Recent support for the basic module of learning’s being a module of dozens of neurons comes from Swiss neuroscientist Henry Markram (born in 1962), whose ambitious Blue Brain Project to simulate the entire human brain I describe in chapter 7. In a 2011 paper he describes how while scanning and analyzing actual mammalian neocortex neurons, he was “search[ing] for evidence of Hebbian assemblies at the most elementary level of the cortex.” What he found instead, he writes, were “elusive assemblies [whose] connectivity and synaptic weights are highly predictable and constrained.” He concludes that “these findings imply that experience cannot easily mold the synaptic connections of these assemblies” and speculates that “they serve as innate, Lego-like building blocks of knowledge for perception and that the acquisition of memories involves the combination of these building blocks into complex constructs.” He continues:
Functional neuronal assemblies have been reported for decades, but direct evidence of clusters of synaptically connected neurons…has been missing…. Since these assemblies will all be similar in topology and synaptic weights, not molded by any specific experience, we consider these to be innate assemblies…. Experience plays only a minor role in determining synaptic connections and weights within these assemblies…. Our study found evidence [of] innate Lego-like assemblies of a few dozen neurons…. Connections between assemblies may combine them into super-assemblies within a neocortical layer, then in higher-order assemblies in a cortical column, even higher-order assemblies in a brain region, and finally in the highest possible order assembly represented by the whole brain…. Acquiring memories is very similar to building with Lego. Each assembly is equivalent to a Lego block holding some piece of elementary innate knowledge about how to process, perceive and respond to the world…. When different blocks come together, they therefore form a unique combination of these innate percepts that represents an individual’s specific knowledge and experience.3
The “Lego blocks” that Markram proposes are fully consistent with the pattern recognition modules that I have described. In an e-mail communication, Markram described these “Lego blocks” as “shared content and innate knowledge.”4 I would articulate that the purpose of these modules is to recognize patterns, to remember them, and to predict them based on partial patterns. Note that Markram’s estimate of each module’s containing “several dozen neurons” is based only on layer V of the neocortex. Layer V is indeed neuron rich, but based on the usual ratio of neuron counts in the six layers, this would translate to an order of magnitude of about 100 neurons per module, which is consistent with my estimates.
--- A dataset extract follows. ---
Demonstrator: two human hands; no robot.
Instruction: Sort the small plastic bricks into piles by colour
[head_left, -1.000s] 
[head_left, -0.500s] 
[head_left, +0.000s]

The consistent wiring and apparent modularity of the neocortex has been noted for many years, but this study is the first to demonstrate the stability of these modules as the brain undergoes its dynamic processes.
Another recent study, this one from Massachusetts General Hospital, funded by the National Institutes of Health and the National Science Foundation and published in a March 2012 issue of the journal Science, also shows a regular structure of connections across the neocortex.5 The article describes the wiring of the neocortex as following a grid pattern, like orderly city streets: “Basically, the overall structure of the brain ends up resembling Manhattan, where you have a 2-D plan of streets and a third axis, an elevator going in the third dimension,” wrote Van J. Wedeen, a Harvard neuroscientist and physicist and the head of the study.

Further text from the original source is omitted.